Amnesty International urged the Nigerian authorities to “immediately comply” with the court order.

“If the government again willfully ignores the orders of its own courts, it will display a blatant – and dangerous – disregard for the rule of law,” the rights group said in a statement.

Troops carried out a brutal crackdown on Zakzaky’s group, the Islamic Movement in Nigeria (IMN), in December 2015, when members blocked the army’s chief of staff convoy during a religious procession.

Rights groups said at the time that some 350 IMN members were killed during two days of clashes and later buried in mass graves.

The army initially denied the events, saying a soldier had been killed by armed Shiites.

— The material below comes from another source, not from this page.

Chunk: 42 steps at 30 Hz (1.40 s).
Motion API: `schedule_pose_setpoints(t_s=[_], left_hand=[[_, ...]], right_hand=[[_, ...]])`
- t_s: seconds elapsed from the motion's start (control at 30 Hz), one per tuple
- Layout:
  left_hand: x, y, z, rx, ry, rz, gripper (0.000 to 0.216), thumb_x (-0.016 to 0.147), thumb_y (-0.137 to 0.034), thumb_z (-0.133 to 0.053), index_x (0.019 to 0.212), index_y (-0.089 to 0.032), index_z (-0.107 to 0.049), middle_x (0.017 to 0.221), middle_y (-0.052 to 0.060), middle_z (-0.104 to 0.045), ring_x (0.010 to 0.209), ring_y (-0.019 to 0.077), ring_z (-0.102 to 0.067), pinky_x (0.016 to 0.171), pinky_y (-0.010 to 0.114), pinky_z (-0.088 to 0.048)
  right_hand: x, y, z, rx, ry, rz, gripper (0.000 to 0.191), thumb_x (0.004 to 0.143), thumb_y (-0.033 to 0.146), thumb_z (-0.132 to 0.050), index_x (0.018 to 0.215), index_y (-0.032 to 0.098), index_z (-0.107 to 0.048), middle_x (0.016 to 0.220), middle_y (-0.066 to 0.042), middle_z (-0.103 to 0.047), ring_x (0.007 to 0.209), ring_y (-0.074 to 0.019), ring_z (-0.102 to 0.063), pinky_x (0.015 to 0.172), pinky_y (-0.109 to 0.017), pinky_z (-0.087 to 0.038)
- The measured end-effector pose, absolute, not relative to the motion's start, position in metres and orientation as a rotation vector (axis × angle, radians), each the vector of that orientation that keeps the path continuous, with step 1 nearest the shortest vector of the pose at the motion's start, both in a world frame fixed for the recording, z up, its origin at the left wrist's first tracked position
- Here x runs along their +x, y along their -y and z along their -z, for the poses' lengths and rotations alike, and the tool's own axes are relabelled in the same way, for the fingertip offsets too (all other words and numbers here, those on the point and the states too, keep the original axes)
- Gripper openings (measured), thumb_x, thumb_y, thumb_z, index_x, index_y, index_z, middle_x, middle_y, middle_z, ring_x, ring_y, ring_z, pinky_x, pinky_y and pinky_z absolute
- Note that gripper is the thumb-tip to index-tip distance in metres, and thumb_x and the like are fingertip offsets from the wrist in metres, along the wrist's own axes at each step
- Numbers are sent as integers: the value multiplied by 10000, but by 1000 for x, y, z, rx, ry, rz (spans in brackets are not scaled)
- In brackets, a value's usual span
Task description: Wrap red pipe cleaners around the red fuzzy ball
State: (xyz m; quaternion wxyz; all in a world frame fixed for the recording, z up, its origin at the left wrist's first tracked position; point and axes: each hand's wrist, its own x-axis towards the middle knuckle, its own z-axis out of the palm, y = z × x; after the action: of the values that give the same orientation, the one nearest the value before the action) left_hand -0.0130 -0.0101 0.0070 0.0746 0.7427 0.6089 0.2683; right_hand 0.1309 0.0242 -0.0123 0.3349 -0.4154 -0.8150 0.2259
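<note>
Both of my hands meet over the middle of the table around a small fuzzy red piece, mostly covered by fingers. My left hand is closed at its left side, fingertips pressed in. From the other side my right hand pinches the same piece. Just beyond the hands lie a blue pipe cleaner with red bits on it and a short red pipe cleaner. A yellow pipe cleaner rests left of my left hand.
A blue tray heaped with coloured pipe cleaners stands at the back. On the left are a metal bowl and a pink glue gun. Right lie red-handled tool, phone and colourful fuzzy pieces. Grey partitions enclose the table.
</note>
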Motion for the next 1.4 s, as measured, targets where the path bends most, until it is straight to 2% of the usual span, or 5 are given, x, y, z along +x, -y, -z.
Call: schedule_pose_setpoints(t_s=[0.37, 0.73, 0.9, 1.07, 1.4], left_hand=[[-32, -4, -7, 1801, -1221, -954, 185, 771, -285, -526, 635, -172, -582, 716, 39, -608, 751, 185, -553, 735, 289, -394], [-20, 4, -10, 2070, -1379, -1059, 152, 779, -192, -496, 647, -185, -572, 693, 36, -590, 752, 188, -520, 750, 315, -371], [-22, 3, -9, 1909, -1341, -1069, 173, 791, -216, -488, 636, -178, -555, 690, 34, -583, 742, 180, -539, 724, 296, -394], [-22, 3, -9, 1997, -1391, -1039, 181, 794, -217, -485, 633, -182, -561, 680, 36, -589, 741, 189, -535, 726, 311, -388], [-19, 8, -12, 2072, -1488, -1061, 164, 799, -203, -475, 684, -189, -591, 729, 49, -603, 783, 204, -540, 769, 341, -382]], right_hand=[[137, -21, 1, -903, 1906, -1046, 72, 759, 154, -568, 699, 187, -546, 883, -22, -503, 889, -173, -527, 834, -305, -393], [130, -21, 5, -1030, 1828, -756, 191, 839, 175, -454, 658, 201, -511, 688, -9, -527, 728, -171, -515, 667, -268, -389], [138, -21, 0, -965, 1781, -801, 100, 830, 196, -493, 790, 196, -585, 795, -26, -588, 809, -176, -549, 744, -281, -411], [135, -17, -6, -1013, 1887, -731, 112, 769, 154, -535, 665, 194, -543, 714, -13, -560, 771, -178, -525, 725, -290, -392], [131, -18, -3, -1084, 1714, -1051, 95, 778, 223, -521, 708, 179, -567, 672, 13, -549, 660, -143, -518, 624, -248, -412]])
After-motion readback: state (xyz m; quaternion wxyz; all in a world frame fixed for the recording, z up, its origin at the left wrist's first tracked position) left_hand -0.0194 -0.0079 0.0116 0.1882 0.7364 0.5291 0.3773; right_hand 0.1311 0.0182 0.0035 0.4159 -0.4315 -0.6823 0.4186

Zakzaky’s continued detention has sparked street protests in the capital Abuja, sparking violent clashes with security forces that have claimed dozens of lives.

The Nigerian government officially banned the group in 2019.

Justification

That same year, 100 of the detained members in two groups were released after a court acquitted them.

And in February last year, another court released 87 other IMN members for lack of evidence.

After announcing Zakzaky’s release, his lawyer said the cleric and his wife “need to go home now, get some rest and attend to their urgent medical needs.”

But he added that they will “claim damages from the Kaduna state government for all the hardships and tribulations our client has suffered.”

An IMN spokesman, Ibrahim Musa, said the court’s decision was “a victory for truth and justice against tyranny and impunity”.

“The false charges made against them have finally been pierced for good after nearly five years of excruciating illegal detention,” Musa said.

“This verdict has not only vindicated them and all members of the Islamic movement in Nigeria, but it is certainly a victory for perseverance in the face of the extreme persecution by the Nigerian government.”